Kodak Tri X – Aujourd’hui c’était hier

Fischerstelle (Fiskeläge) Kovik +Kodak Tri X | © mare.photo

Les images montrent toujours le passé. Et façonner un morceau du futur. Ils surviennent en une fraction de seconde, dans un moment qui ne revient jamais. Avec le Kodak Tri X, nous avons pris un moment sans le retenir. Mais avec l’assurance qu’il va rester.

Avec le Kodak Tri X sur Gotland

Nous sommes sur la route avec le Bulli, le Leica est chargé avec le légendaire Kodak Tri X et nous nous dirigeons vers Klintehamn. Ce n’est qu’un court trajet vers le vieux Kovik, qui pêche, sur Gotland. Nous découvrons une petite chapelle de pêcheur. Les sons de violon et d’accordéon résonnent. Lentement, nous approchons de l’église discrète et humble.

Au-dessus de la mer, les nuages ​​sombres se rassemblent, le vent se rafraîchit. Le soleil donne tout pour pénétrer encore et encore. Devant nous à gauche se trouve le lieu de pêche avec le petit musée. Sur le côté droit se trouve cette petite chapelle de pêcheur, aussi simple que possible.

Kodak Tri X + Leica Elmarit M 2.8 28 asph. | © mare.photo

Kodak Tri X + Leica Elmarit M 2.8 28 asph. | © mare.photo

Nous approchons lentement de ce bâtiment presque sans fenêtre. Toujours les nuages ​​en vue. Les sons du violon et de l’accordéon nous rencontrent et nous rendent curieux. La musique folk Gotland, comme elle me rappelle le film suédois « As in Heaven ».

Les sons disparaissent, une femme avec son violon sort de la grande porte battante, nous salue et nous dit qu’il y aura un service du soir avec un accompagnement musical. Nous nous rendons compte que nous allons rester, mais nous sommes incrédules que cette petite chapelle de Kovik, pour ainsi dire, située dans un no man’s land, soit vraiment pleine.

Derrière la petite église, un jeune troupeau de vaches approche, sautant de joie de vivre et se précipitant délibérément vers l’eau, et soudain, ils viennent, les gens qui veulent visiter ce service du soir. A l’intérieur, les bougies sont allumées sur les murs. Des chaises pliantes sont mises en place, nous décidons nous-mêmes de suivre avec notre petite fille en premier devant la porte ouverte.

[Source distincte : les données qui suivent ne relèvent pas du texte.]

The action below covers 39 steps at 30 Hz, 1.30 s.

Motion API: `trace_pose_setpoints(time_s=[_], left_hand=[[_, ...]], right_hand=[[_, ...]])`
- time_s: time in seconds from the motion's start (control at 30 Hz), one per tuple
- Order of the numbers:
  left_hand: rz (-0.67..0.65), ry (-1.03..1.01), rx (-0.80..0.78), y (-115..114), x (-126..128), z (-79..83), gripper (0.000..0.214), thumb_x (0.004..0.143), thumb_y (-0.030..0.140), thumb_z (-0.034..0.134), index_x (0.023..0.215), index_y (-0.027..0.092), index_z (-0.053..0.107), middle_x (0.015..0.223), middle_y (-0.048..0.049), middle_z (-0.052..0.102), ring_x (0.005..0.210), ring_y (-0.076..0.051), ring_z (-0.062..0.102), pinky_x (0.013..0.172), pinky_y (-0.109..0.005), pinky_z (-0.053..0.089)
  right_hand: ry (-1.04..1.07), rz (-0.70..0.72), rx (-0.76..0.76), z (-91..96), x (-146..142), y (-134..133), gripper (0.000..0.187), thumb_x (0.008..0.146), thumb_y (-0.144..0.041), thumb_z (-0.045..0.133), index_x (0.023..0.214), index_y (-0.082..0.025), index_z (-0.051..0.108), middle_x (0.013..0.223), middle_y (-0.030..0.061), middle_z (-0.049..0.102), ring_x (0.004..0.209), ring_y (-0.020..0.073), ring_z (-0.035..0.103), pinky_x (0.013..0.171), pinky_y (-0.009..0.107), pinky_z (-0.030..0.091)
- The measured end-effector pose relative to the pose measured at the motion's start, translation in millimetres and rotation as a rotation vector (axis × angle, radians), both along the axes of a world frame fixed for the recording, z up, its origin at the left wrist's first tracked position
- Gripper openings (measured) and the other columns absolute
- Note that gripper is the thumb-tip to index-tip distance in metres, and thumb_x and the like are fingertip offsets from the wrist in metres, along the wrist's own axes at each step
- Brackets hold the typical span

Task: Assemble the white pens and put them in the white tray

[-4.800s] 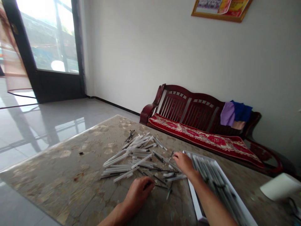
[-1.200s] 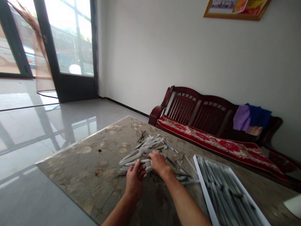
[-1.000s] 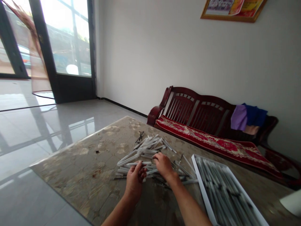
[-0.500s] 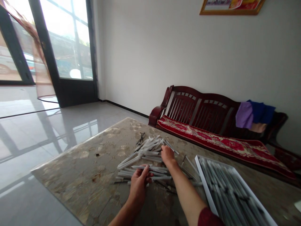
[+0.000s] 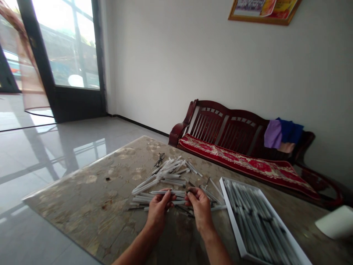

Le pasteur a commencé ses premiers mots, l’église commence la première chanson et nous décidons d’entrer dans le roulement du tonnerre et de la pluie naissante mais de rentrer à l’intérieur. Le pasteur met les deux dernières chaises pliantes à côté de nous, nous observons l’interaction spectaculaire des rafales de vent, de soleil et de pluie, ainsi que de la tempête qui passe. Et encore une fois les incrustations avec violon et accordéon et le chant magique du violoniste, parfois en folklore classique, puis encore en polka joyeuse.

Peu de temps avant la bénédiction, le pasteur franchit les doubles portes ouvertes, monte sur la poutre et tire sur la corde jusqu’à ce que la petite cloche ait frappé 10 fois.

Jamais auparavant une église et un culte ne m’avaient touché aussi profondément que dans cet endroit. Il est devenu saint pour moi et inoubliable. Il me rappelle que les premiers chrétiens étaient des pêcheurs qui ont dû lutter avec la météo et des prises plus ou moins réussies et qui ont perdu beaucoup de bateaux. Peut-être que nos enfants seront baptisés à cet endroit même, parce que l’endroit est si spécial.

La chapelle, le ciel et le Kodak Tri X

Le lendemain, nous retournons à cet endroit dont la magie se répercute. Le ciel est bleu vif, quelques nuages ​​flottent lentement. Les traînées de l’avion dessinent des lignes nettes à travers l’infini. En réfléchissant, je prends le Leica M avec le Elmarit 2.8 / 28 asph. neuf et insérez un Kodak Tri X. Le filtre orange est destiné à améliorer l’ambiance et je suis donc sur le point de capturer en douceur l’ambiance de la journée précédente. Comme aucun autre film, les images du Kodak Tri X nous ramènent à une époque qui nous emmène à la période vibrante et active de ce site de pêche basé sur un musée.

Pour l’album et pour ce site, j’ai photographié cette chapelle de pêcheur à Kovik avec le Kodak Tri X, mais l’image réelle de cette petite église est dans la galerie de mon cœur.

Incidemment, même au début du christianisme, le poisson était la marque secrète des chrétiens. Aujourd’hui, vous pouvez trouver ce badge parfois sous forme d’autocollant sur les voitures.